My earliest memories discipling our children involve books, bathtubs, catechisms, and chairs. I'll take them in that order. Among our favorite books for very young children are The Bible in Pictures for Little Eyes, and the Read-Aloud Bible Stories by Lindvall. The second book is good at not showing images of Christ (the first does, I believe). Kristin may remind me of others and if so I'll add them in the comments section. Also, Kristin has been effective in teaching our children when they're little to sit still and fold their hands when being read to. This has paid dividends in corporate worship.

I'll take the next two together. Bathtubs are a great place for teaching and reviewing memory work with a child (a captive audience). We started with the First Catechism and some basic memory verses. Actually I abbreviate some of the answers in that catechism so that even a 2 year old can show progress. Faith can give the answers to the first three questions. And I try to explain some concepts along the way, too, at their level. "Glorify God" means showing others how good God is, etc.

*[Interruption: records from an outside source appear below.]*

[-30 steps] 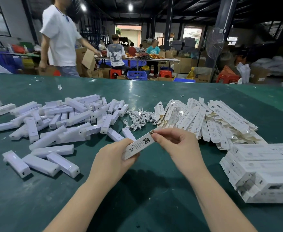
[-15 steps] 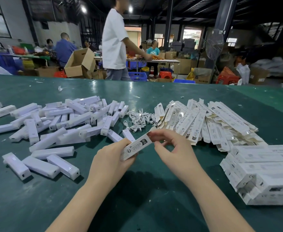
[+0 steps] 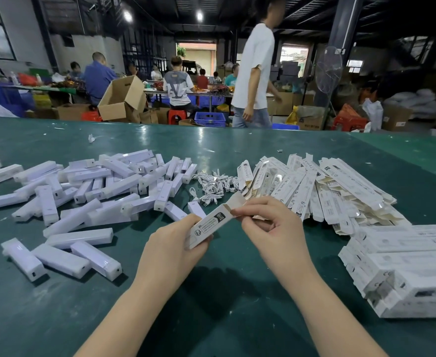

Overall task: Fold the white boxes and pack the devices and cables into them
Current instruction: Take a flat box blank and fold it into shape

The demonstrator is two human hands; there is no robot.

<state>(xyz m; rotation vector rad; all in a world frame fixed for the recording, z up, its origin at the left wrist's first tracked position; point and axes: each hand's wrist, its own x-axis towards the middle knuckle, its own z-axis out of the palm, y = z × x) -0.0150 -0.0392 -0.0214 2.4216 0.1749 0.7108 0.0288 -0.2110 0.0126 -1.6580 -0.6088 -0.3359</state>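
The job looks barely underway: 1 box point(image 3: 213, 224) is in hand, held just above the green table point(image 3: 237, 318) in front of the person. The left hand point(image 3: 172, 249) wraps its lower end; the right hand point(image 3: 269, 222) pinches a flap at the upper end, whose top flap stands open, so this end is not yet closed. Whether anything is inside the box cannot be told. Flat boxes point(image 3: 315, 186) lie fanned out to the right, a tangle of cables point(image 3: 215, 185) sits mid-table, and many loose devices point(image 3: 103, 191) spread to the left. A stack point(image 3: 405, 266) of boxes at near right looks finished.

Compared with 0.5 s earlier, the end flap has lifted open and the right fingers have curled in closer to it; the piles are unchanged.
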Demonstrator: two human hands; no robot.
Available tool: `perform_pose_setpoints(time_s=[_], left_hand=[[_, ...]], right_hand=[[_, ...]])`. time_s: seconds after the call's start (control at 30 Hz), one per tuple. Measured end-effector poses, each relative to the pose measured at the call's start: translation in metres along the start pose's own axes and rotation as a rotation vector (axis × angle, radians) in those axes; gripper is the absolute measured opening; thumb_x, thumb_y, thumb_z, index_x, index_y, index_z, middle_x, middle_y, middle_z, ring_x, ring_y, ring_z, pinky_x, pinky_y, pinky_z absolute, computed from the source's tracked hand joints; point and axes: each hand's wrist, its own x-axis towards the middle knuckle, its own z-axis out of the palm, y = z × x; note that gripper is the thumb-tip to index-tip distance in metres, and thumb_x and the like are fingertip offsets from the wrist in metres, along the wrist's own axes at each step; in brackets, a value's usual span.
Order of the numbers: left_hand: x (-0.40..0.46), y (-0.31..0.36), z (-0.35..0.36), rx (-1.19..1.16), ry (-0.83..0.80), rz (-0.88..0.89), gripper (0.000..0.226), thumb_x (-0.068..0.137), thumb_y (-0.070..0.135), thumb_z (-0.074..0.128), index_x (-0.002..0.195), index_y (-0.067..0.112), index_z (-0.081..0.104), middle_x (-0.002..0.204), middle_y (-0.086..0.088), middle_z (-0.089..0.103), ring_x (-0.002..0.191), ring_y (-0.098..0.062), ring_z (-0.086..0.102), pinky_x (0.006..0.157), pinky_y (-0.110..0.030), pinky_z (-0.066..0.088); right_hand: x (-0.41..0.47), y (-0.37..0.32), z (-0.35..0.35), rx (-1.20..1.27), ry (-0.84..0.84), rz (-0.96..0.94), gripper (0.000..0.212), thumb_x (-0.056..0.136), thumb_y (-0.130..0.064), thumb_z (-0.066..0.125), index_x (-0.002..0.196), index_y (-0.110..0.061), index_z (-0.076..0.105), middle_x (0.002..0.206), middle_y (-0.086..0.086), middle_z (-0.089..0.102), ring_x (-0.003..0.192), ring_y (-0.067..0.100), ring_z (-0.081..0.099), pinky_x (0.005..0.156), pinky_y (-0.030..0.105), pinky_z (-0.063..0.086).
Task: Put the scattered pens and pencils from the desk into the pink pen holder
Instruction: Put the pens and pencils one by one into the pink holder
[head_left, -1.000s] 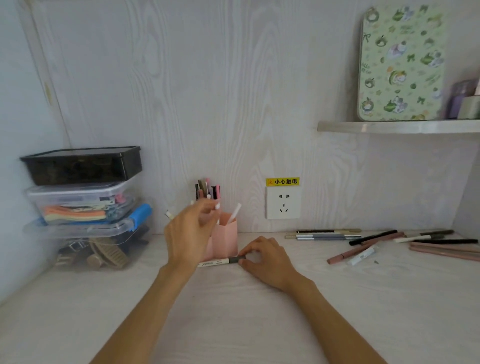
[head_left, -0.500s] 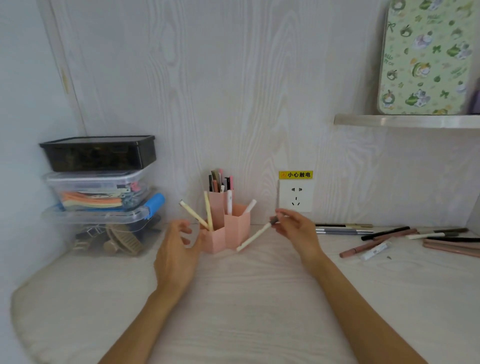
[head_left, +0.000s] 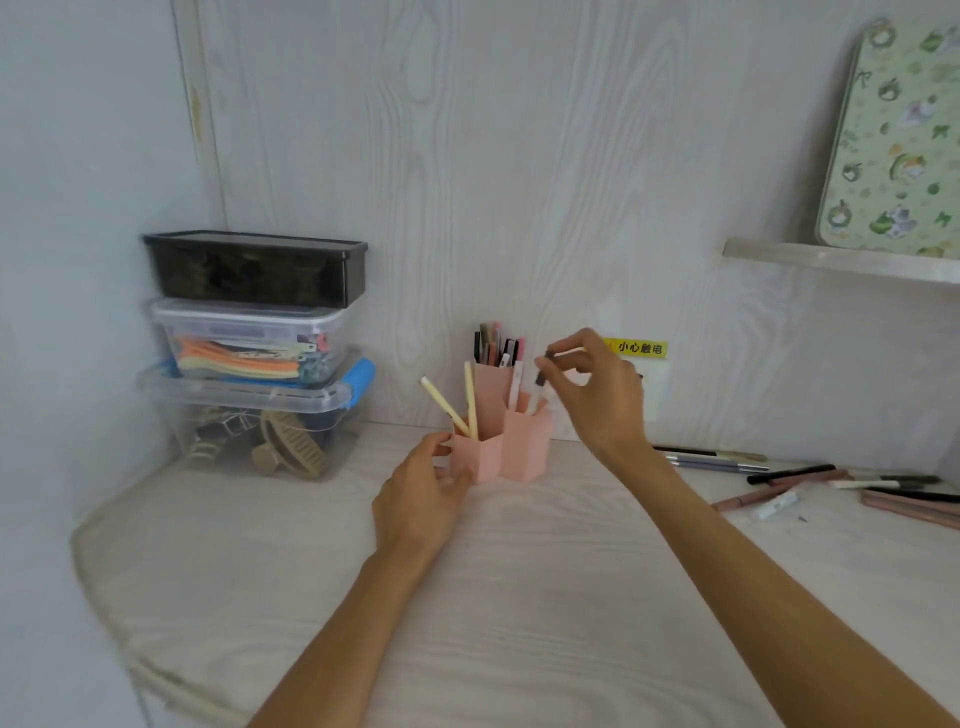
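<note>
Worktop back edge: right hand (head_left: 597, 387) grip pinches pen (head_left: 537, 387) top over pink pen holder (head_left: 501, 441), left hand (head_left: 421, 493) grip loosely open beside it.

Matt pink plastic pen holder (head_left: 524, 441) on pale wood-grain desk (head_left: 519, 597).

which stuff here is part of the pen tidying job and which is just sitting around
Part of the job:
pink pen holder
white pen in the right hand
left hand at the holder
loose pens on the desk

Just lying about:
stacked storage boxes
patterned tin on the shelf
wall socket
</note>
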Motion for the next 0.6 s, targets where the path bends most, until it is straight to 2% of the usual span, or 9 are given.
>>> perform_pose_setpoints(time_s=[0.1,0.2,0.27,0.33,0.43,0.5,0.6], left_hand=[[-0.001,-0.001,0.002,0.027,0.066,0.010,0.034,0.085,0.038,0.063,0.113,0.026,0.049,0.114,0.008,0.061,0.092,-0.013,0.060,0.072,-0.027,0.044],[0.000,-0.002,0.004,0.056,0.085,0.043,0.021,0.085,0.035,0.061,0.100,0.028,0.048,0.104,0.010,0.061,0.085,-0.013,0.059,0.069,-0.028,0.047],[0.002,-0.003,0.006,0.067,0.082,0.085,0.016,0.086,0.033,0.060,0.098,0.029,0.050,0.100,0.012,0.061,0.083,-0.013,0.059,0.069,-0.028,0.048],[0.002,-0.003,0.006,0.071,0.086,0.131,0.013,0.086,0.030,0.060,0.097,0.030,0.052,0.099,0.014,0.060,0.083,-0.011,0.058,0.068,-0.027,0.047],[0.001,-0.001,0.007,0.100,0.083,0.175,0.014,0.087,0.029,0.058,0.092,0.037,0.048,0.097,0.017,0.058,0.080,-0.008,0.057,0.066,-0.026,0.048],[0.001,-0.001,0.006,0.116,0.070,0.183,0.016,0.087,0.030,0.058,0.089,0.040,0.046,0.093,0.018,0.059,0.078,-0.007,0.058,0.065,-0.026,0.050],[-0.001,0.002,0.004,0.135,0.055,0.217,0.010,0.087,0.033,0.060,0.092,0.038,0.053,0.087,0.018,0.058,0.076,-0.006,0.058,0.067,-0.027,0.052]], right_hand=[[0.004,0.004,0.019,-0.312,-0.119,-0.183,0.012,0.083,-0.030,0.065,0.086,-0.019,0.066,0.086,-0.008,0.073,0.091,0.016,0.061,0.084,0.039,0.046],[0.002,0.010,0.030,-0.420,-0.105,-0.228,0.027,0.090,-0.036,0.048,0.094,-0.021,0.070,0.102,-0.003,0.070,0.108,0.024,0.053,0.090,0.038,0.038],[-0.004,0.013,0.034,-0.509,-0.053,-0.252,0.037,0.092,-0.039,0.037,0.099,-0.024,0.070,0.113,0.001,0.065,0.114,0.027,0.049,0.094,0.039,0.033],[-0.010,0.018,0.032,-0.585,-0.079,-0.266,0.040,0.093,-0.038,0.031,0.110,-0.026,0.065,0.123,0.003,0.059,0.118,0.028,0.045,0.100,0.039,0.027],[-0.018,0.025,0.023,-0.604,-0.196,-0.253,0.046,0.094,-0.041,0.023,0.128,-0.024,0.049,0.135,0.002,0.050,0.125,0.026,0.040,0.108,0.044,0.025],[-0.022,0.032,0.012,-0.556,-0.214,-0.241,0.048,0.095,-0.042,0.023,0.136,-0.025,0.040,0.139,0.000,0.046,0.128,0.023,0.037,0.111,0.044,0.025],[-0.030,0.051,-0.017,-0.494,-0.183,-0.207,0.044,0.096,-0.040,0.029,0.135,-0.023,0.040,0.134,-0.003,0.049,0.127,0.018,0.038,0.111,0.038,0.026]])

The last topic for this post is chairs. I remember when the children were very little having them sit in chairs during family worship. At first family worship only lasted for a few minutes and it was really us training them more than a time of the whole family worshipping together. We would line up the dining room chairs in a row and have them sit still while we did catechism, singing, or prayer. As long as we had a consistent time each day to do this, and we got off the sofa, we would see improvement little by little in our children's ability to sit still and participate.

Other points I want to mention in future posts on this series: joy in family worship, singing and music, long-term and short-term memory work, prayer lists, Bible reading, liturgy, Sabbath, missions, guests, and hypocrisy. I look forward to your observations, too.